[lammps-users] Ensemble Regarding

Hi Steven,

Just wanted to know one thing from you. I am trying to simulate nanometric machining phenomena:

Case1: Tool is rigid : Ensemble chosen is micro canonical( nve) which was ok .

Case2: Tool is also subjected to wear: Which ensemble is appropriate to be choosen.

I tried with combinations like all nve, & with tool as nvt & work as nve but am not getting the results.

Can you help me understand the physics behind selection of the kind of ensemble in this particular case.

Regards,

Saurav Goel

I have posted in the earlier thread under topic ensemble, but not sure if it is received by you.

Hi Steven,

Just wanted to know one thing from you.
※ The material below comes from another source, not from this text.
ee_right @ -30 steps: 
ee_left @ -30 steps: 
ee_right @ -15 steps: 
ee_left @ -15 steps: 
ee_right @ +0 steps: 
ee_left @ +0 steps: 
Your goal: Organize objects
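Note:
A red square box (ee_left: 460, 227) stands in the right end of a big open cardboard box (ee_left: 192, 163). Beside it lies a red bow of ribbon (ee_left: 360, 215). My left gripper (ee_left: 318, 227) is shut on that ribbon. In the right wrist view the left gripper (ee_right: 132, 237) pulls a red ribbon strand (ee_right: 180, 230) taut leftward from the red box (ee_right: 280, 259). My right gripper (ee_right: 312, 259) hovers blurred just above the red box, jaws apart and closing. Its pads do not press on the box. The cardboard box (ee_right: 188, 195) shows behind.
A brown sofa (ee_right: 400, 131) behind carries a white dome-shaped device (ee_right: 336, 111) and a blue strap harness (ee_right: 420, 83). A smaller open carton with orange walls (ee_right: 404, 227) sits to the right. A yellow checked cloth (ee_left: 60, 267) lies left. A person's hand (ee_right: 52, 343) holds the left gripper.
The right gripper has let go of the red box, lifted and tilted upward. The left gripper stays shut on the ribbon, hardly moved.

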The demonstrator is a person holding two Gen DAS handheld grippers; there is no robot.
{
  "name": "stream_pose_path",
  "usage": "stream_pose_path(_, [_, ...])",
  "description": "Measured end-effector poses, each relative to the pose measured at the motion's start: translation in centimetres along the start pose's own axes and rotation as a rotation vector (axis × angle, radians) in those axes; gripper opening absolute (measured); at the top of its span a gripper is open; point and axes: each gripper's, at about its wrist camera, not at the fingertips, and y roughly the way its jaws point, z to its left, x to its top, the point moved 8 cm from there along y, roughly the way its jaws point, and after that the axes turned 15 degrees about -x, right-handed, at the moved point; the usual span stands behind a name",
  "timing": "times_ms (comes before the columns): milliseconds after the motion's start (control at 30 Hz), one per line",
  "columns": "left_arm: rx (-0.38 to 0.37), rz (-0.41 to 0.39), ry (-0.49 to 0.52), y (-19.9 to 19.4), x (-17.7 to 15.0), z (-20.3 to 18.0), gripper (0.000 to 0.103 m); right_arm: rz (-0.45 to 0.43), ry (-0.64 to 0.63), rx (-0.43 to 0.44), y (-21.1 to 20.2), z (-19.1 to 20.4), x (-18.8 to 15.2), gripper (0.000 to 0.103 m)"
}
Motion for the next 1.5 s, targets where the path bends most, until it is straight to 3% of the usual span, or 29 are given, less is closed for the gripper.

I am trying to simulate nanometric
machining phenomena:

Case1: Tool is rigid : Ensemble chosen is micro canonical( nve) which was ok
.

Case2: Tool is also subjected to wear: Which ensemble is appropriate to be
choosen.

I tried with combinations like all nve, & with tool as nvt & work as nve but
am not getting the results.

Can you help me understand the physics behind selection of the kind of
ensemble in this particular case.

your concerns about "ensemble" are very likely
to miss the point.

you have to look at things from a different perspective.

NVE doesn't mean _enforcing_ a simulation to be in NVE ensemble
as such, but rather it means, all that fix nve does is the plain time
integration; nothing else.

NVT instead does the time integration _and_ manipulates the
acceleration in a way that a bulk system with a finite number of
particles behaves as if it was (homogeneously, i.e. no temperature
gradient) connected to a (near) infinite heat bath. effectively, the
larger the system, the smaller the difference between the two.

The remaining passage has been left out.